The camper van is soon located along with its owner, a gangly, inarticulate man-child named Alex (played to creepy perfection by Paul Dano), who lives with his aunt (Melissa Leo) in the kind of run-down, cluttered tract house where serial killers and other movie deviants tend to reside. But awareness of such familiar tropes — and awareness of our awareness of them — is one of “Prisoners’” canny strengths. So it turns out that Alex is not the kidnapper — or at least, that there’s no physical evidence tying him to the scene — and the police are forced to let him go. Which is when Keller, who’s as sure as we are that Alex is guilty, takes matters into his own hands, abducting the suspect and chaining him up in an abandoned apartment building that belonged to his father. The movie’s tally of kidnappers now stands at two.
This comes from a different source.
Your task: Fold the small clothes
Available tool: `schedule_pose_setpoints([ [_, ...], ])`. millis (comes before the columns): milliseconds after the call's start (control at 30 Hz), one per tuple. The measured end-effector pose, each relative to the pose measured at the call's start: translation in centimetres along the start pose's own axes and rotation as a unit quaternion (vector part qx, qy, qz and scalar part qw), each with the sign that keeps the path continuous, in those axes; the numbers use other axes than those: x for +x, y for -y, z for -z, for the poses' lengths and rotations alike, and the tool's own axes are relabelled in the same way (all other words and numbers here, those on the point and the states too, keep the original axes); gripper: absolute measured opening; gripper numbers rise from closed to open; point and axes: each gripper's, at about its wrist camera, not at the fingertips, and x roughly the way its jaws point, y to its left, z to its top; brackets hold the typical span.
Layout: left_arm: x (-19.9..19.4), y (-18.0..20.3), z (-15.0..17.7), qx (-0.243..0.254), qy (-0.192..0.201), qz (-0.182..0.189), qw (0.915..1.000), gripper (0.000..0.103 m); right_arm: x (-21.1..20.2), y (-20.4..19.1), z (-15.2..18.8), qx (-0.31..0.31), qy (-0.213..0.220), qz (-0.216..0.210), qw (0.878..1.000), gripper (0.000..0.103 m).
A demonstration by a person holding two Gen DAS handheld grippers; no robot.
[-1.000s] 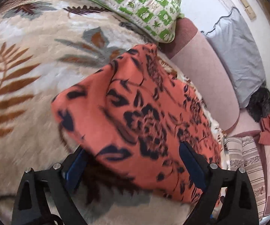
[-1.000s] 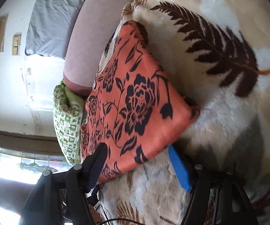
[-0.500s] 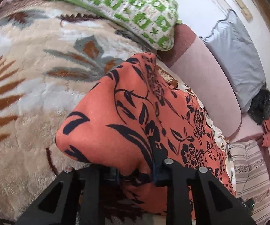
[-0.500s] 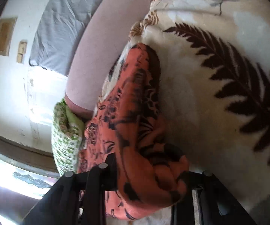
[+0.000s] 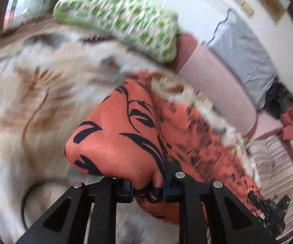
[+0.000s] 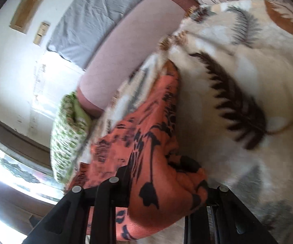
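An orange cloth with a black flower print (image 5: 122,142) lies on a cream leaf-patterned blanket (image 5: 24,105). My left gripper (image 5: 148,189) is shut on one corner of the cloth and holds it bunched above the blanket. My right gripper (image 6: 166,193) is shut on another corner of the same cloth (image 6: 156,142), which bulges between its fingers. The cloth stretches away from each gripper towards the other. Both views are blurred by motion.
A green-and-white checked pillow (image 5: 122,18) lies at the head of the blanket. A pink bolster (image 5: 213,81) and a grey pillow (image 5: 246,57) run along the wall. A striped cushion (image 5: 274,162) and dark clothes (image 5: 278,99) lie to the right.
Both grippers have shut on the cloth's corners and lifted them. The cloth has bunched up and risen off the blanket.
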Motion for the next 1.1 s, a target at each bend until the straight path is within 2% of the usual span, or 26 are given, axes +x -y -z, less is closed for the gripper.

And the puzzle of “Prisoners” has only just begun to assemble. Following a lead to the home of an elderly priest (Len Cariou), Loki discovers a rotting corpse in a hidden cellar. Then, at exactly the one-hour mark, another shifty young man appears on the scene, triggering a whole new set of suspicions. All the while, Alex sits in hock, violently tortured and interrogated by Keller (who tells his wife he’s off helping the police) in an effort to discern the girls’ whereabouts.
With each successive revelation, Guzikowski’s brilliant script satisfies the necessary machinations while always flowing effortlessly from his vivid, multi-dimensional characters. That delicate balance extends to Villeneuve’s direction, which maintains a vise-like grip on the viewer without ever resorting to cheap shock effects or compromising the integrity of the human drama. Yet this is also a film that breathes, that knows it has the audience in its palm and can take time out for the kind of incidental, character-deepening scenes that usually end up on the cutting-room floor. In less assured hands, a movie called “Prisoners” with a plot like this would be an invitation to disaster, heavy on self-conscious allegory, symbolism and moral debate. (Everyone, don’t you see, is a prisoner of something — of time, of grief, of his own psyche.) In Villeneuve’s, nothing is belabored, the thorny questions of right and wrong bubbling under the surface without ever being declaimed.
Jackman has simply never been better than as this true believer forced to question his beliefs. Effortlessly, the Australian actor projects a solid, rugged Americanness, the acme of a man whose home is his castle and who sees himself as his family’s protector. It is a performance void of vanity or the desire to be loved by the audience, and moment to moment it is exhilarating to watch. In just a handful of scenes each, Bello and Davis suggest the full, inexpressible weight of motherly grief. Leo, given a role rife with opportunities to ham it up, instead plays things with the sober conviction of a disappointed life, another standout in a movie with nary a squandered performance in the mix.
In addition to Deakins’ stellar work, longtime Clint Eastwood editors Joel Cox and Gary Roach have done a formidable job of assembling the pic’s densely constructed narrative web. Score by Icelandic composer Johann Johannsson (also making his big-studio debut) strikes just the right haunting, mournful notes.